**What needs to be done:**
Work out how many lines of the records contain "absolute". Answer with the number and nothing else.

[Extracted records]
BEGIN

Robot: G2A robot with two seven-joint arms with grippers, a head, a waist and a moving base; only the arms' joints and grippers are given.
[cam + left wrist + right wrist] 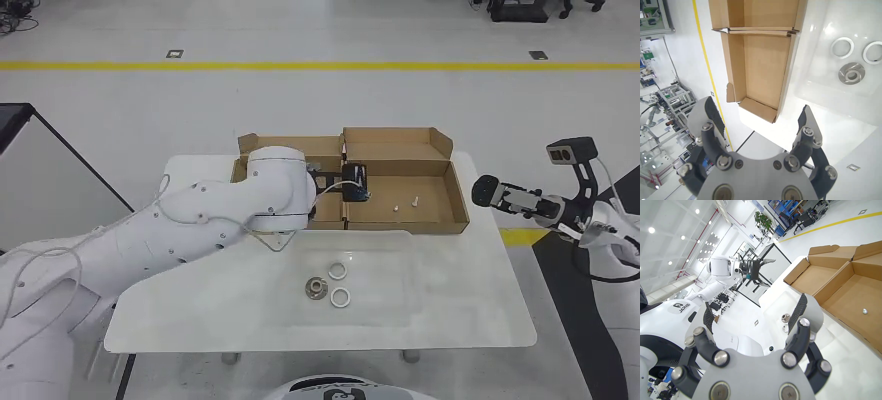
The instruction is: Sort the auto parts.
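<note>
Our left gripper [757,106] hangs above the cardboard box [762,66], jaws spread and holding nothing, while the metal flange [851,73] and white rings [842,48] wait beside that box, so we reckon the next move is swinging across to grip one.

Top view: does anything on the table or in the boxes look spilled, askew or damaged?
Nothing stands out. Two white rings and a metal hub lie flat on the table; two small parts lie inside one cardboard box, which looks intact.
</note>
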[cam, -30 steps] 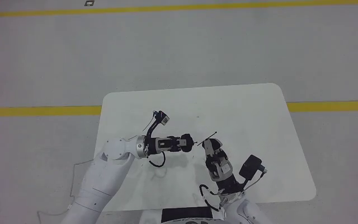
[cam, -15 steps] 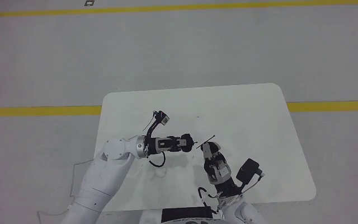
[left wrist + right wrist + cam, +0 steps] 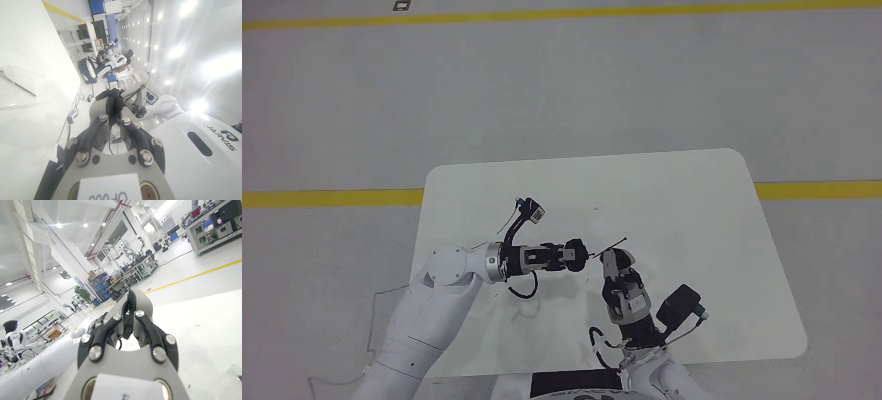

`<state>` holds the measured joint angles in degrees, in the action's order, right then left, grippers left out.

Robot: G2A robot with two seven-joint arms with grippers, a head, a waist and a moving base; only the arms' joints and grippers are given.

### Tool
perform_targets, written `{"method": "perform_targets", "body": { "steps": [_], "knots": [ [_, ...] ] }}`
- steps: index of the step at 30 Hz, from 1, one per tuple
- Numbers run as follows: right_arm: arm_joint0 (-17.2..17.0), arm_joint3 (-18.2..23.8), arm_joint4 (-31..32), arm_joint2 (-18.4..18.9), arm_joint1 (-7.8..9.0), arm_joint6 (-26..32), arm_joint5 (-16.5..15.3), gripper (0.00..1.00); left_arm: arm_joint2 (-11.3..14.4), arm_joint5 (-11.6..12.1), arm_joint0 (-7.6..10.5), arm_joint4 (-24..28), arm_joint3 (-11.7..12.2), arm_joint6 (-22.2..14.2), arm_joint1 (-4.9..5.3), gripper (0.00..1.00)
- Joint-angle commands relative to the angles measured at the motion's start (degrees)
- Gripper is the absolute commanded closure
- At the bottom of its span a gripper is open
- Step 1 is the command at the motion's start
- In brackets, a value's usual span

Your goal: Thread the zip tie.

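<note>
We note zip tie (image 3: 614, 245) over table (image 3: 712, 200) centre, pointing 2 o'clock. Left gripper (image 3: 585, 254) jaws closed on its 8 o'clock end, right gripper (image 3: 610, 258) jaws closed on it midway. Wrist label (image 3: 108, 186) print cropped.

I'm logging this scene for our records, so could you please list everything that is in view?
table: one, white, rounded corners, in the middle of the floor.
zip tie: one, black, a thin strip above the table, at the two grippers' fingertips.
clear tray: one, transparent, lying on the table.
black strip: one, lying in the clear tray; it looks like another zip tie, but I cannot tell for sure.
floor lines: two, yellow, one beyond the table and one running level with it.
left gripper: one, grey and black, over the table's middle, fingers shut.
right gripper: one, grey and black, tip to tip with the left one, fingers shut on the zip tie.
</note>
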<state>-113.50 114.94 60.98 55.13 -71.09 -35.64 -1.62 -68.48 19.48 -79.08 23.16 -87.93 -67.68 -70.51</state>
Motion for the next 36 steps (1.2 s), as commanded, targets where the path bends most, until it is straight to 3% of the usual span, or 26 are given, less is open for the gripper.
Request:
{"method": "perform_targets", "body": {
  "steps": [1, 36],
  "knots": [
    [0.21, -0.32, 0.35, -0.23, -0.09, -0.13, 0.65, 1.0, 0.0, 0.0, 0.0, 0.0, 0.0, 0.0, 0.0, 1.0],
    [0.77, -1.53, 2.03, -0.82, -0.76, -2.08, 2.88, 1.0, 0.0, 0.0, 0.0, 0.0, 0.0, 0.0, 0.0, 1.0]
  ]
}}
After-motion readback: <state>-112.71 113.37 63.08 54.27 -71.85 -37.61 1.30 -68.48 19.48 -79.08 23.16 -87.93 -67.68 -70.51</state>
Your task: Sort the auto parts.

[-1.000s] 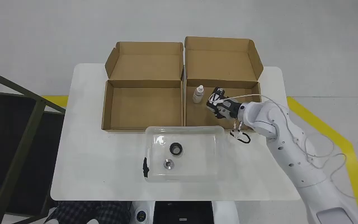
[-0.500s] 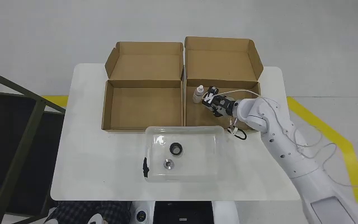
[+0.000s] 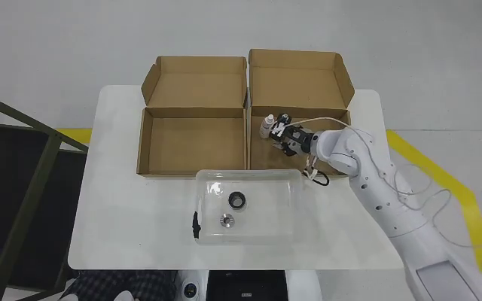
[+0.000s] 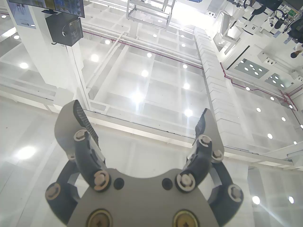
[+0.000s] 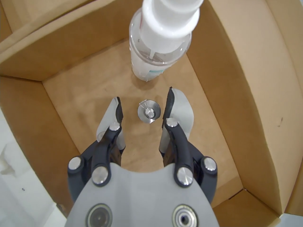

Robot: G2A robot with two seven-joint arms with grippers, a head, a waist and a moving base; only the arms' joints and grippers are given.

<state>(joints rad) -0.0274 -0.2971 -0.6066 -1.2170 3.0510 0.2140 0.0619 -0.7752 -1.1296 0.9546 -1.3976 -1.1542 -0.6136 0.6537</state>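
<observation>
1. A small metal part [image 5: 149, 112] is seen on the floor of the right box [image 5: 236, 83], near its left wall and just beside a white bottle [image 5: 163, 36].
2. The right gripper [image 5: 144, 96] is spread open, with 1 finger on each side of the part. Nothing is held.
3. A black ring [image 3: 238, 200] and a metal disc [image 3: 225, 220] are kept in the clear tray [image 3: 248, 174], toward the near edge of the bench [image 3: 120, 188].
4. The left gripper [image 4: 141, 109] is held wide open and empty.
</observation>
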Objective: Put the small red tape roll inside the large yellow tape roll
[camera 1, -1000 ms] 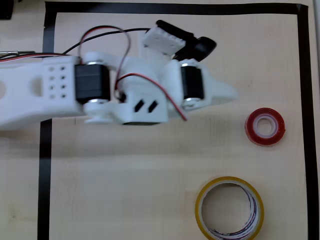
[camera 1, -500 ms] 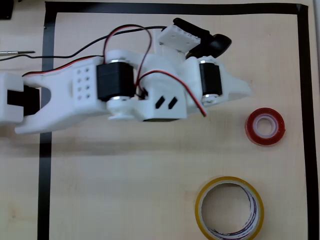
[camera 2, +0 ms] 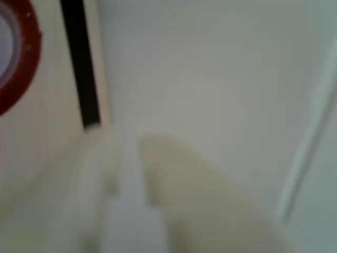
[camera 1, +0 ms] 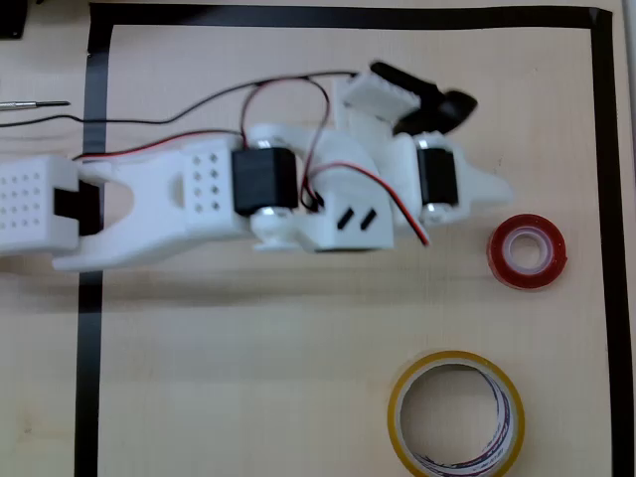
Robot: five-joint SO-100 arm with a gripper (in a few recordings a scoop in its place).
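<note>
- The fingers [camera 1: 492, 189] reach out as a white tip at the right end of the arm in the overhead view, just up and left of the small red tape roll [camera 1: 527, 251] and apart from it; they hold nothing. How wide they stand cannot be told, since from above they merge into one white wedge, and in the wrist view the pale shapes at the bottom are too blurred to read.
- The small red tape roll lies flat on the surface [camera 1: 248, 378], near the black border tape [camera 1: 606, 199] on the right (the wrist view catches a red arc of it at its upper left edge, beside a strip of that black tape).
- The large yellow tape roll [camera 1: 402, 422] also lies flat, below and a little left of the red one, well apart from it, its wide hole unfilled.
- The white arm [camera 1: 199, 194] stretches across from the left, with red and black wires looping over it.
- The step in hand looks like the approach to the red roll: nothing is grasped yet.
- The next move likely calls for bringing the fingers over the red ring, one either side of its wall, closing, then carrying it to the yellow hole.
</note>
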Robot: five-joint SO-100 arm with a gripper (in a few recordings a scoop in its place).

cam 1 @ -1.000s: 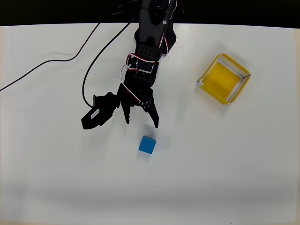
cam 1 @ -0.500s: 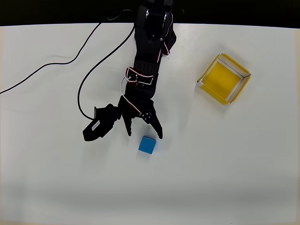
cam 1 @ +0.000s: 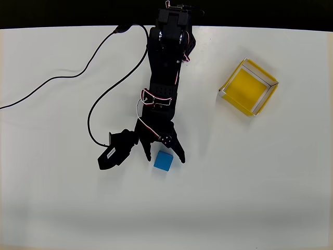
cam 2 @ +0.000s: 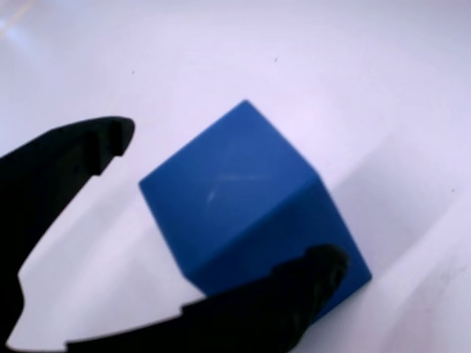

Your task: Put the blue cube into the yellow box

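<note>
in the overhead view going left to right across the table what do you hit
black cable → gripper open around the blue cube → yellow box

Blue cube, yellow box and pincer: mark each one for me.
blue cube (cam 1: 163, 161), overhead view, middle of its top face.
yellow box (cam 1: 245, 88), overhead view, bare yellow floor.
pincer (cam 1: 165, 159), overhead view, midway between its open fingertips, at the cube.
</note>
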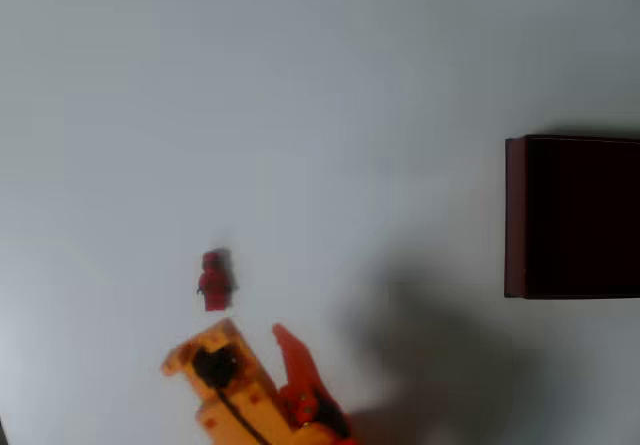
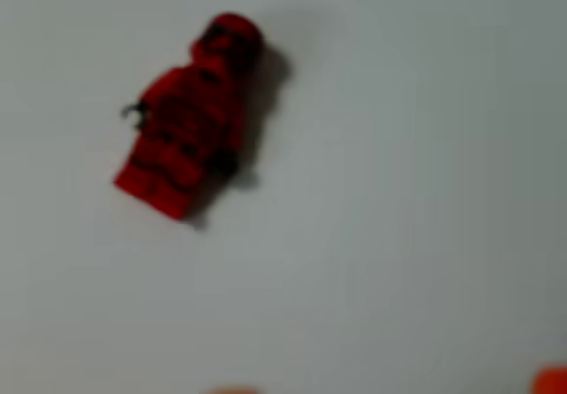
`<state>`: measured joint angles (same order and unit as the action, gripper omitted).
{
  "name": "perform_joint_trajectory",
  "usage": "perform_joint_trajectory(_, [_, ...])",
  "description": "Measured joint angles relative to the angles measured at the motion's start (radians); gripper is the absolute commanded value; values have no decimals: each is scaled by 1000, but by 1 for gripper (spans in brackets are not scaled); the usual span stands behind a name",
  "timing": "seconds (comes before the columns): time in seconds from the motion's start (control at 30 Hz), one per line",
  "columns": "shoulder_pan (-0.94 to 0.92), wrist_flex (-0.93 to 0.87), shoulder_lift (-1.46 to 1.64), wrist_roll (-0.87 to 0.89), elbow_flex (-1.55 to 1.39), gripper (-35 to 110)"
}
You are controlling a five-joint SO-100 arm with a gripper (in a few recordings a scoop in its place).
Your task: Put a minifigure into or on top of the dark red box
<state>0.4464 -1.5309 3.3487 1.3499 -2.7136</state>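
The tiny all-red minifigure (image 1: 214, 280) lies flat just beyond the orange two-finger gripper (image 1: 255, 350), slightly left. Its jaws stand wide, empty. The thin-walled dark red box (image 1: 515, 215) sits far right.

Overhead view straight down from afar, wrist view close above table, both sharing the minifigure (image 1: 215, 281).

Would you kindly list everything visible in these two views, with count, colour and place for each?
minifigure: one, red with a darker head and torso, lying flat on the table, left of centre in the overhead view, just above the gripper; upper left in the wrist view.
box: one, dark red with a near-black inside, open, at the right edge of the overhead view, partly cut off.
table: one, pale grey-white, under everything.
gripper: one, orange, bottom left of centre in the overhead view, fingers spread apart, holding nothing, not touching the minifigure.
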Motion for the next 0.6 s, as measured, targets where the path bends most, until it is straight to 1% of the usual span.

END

**Your response:**
2